__Records from a data source__:
--- START ---
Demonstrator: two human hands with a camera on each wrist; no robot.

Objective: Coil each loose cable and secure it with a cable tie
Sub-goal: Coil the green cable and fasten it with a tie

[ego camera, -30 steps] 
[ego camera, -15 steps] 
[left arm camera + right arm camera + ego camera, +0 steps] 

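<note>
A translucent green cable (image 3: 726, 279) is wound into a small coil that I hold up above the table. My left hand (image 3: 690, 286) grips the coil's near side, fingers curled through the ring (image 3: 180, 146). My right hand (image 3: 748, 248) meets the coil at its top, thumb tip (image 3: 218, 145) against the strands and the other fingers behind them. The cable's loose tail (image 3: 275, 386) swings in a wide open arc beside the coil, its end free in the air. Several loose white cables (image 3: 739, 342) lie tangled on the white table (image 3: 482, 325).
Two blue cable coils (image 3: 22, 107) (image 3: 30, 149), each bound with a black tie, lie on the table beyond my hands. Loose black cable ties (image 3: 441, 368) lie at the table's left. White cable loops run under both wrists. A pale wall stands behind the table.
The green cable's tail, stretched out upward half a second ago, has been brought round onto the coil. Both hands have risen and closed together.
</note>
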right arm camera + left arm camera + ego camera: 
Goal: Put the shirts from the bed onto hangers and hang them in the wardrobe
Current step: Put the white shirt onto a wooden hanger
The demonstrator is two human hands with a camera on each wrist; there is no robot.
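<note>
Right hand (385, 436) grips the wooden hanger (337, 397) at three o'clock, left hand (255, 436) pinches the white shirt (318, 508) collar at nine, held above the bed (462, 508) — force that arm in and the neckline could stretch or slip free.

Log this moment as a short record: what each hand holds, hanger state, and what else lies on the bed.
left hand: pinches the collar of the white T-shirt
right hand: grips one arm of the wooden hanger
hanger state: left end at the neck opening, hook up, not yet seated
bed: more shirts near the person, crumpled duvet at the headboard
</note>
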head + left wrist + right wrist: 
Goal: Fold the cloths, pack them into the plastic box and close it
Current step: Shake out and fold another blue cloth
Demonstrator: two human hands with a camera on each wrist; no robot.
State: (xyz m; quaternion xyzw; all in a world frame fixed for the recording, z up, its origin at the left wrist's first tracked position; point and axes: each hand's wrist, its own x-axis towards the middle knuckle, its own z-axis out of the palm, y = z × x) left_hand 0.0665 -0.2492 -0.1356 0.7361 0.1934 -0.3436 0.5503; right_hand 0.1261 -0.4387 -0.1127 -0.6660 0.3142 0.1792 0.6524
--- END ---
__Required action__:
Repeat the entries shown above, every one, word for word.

__Finished task__:
Demonstrator: two human hands with a camera on each wrist; no robot.

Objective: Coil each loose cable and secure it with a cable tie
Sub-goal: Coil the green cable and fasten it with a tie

[ego camera, -30 steps] 
[ego camera, -15 steps] 
[left arm camera + right arm camera + ego camera, +0 steps] 

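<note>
A translucent green cable (image 3: 726, 279) is wound into a small coil that I hold up above the table. My left hand (image 3: 690, 286) grips the coil's near side, fingers curled through the ring (image 3: 180, 146). My right hand (image 3: 748, 248) meets the coil at its top, thumb tip (image 3: 218, 145) against the strands and the other fingers behind them. The cable's loose tail (image 3: 275, 386) swings in a wide open arc beside the coil, its end free in the air. Several loose white cables (image 3: 739, 342) lie tangled on the white table (image 3: 482, 325).
Two blue cable coils (image 3: 22, 107) (image 3: 30, 149), each bound with a black tie, lie on the table beyond my hands. Loose black cable ties (image 3: 441, 368) lie at the table's left. White cable loops run under both wrists. A pale wall stands behind the table.
The green cable's tail, stretched out upward half a second ago, has been brought round onto the coil. Both hands have risen and closed together.
</note>
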right arm camera + left arm camera + ego camera: 
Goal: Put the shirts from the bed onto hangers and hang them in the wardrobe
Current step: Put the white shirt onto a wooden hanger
The demonstrator is two human hands with a camera on each wrist; there is no robot.
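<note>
Right hand (385, 436) grips the wooden hanger (337, 397) at three o'clock, left hand (255, 436) pinches the white shirt (318, 508) collar at nine, held above the bed (462, 508) — force that arm in and the neckline could stretch or slip free.

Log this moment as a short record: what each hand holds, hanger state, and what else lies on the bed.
left hand: pinches the collar of the white T-shirt
right hand: grips one arm of the wooden hanger
hanger state: left end at the neck opening, hook up, not yet seated
bed: more shirts near the person, crumpled duvet at the headboard
</note>
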head + left wrist + right wrist: 
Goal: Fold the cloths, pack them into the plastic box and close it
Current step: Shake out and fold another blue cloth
Demonstrator: two human hands with a camera on each wrist; no robot.
State: (xyz m; quaternion xyzw; all in a world frame fixed for the recording, z up, its origin at the left wrist's first tracked position; point and axes: each hand's wrist, its own x-axis towards the middle knuckle, its own z-axis out of the palm, y = z × x) left_hand 0.0665 -0.2492 -0.1356 0.7361 0.1934 -0.3436 0.5503; right_hand 0.1261 -0.4387 -0.1127 -0.6660 0.3142 0.1792 0.6524

No further response is needed.